**WHAT TO WORK ON:**
Reply with one number: the count of lines in the data that hold the string "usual".

---------- RAW DATA

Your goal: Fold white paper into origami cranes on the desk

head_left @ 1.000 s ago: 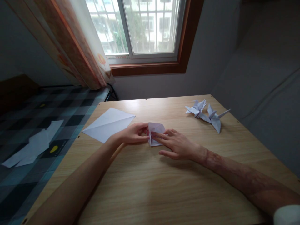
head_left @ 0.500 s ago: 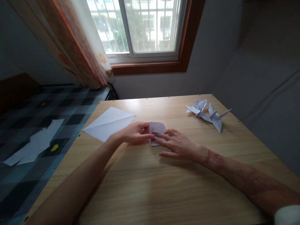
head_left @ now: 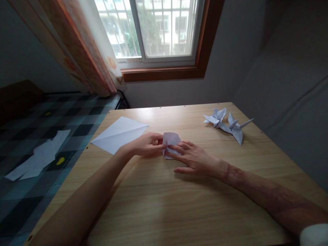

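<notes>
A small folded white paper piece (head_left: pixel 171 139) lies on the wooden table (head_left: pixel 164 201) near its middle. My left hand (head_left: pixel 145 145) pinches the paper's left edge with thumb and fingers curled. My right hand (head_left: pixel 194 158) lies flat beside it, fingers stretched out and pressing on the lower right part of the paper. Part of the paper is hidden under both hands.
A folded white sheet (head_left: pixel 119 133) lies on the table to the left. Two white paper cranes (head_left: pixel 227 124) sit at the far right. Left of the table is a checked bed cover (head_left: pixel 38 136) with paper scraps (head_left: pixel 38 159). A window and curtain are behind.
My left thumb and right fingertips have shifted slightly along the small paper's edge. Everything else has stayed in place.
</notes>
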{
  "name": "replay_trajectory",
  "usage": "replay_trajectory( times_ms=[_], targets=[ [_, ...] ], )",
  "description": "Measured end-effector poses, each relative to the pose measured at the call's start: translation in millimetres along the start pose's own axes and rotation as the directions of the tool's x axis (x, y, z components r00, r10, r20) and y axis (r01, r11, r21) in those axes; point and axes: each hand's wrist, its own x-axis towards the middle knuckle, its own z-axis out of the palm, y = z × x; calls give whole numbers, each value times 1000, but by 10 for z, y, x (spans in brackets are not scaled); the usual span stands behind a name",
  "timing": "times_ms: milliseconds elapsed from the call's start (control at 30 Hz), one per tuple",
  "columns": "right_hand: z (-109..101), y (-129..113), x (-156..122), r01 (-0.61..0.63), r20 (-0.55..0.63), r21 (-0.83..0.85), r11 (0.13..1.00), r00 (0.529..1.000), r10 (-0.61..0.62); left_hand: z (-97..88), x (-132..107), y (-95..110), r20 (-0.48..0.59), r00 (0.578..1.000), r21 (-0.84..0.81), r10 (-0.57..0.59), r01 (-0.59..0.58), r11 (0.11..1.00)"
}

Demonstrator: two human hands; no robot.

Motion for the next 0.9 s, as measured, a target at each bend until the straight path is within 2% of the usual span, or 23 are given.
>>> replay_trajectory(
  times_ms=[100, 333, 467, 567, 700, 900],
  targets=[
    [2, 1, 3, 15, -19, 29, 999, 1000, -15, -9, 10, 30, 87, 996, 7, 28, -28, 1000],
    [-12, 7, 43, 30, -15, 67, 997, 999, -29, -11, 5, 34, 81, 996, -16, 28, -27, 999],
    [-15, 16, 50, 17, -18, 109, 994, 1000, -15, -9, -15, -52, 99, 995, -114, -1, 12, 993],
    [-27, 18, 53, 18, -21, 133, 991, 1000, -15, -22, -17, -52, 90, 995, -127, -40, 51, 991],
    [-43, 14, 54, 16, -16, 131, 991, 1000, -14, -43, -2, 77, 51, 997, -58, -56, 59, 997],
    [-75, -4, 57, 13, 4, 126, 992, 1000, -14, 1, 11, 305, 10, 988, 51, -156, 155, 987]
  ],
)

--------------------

**SOLUTION:**
2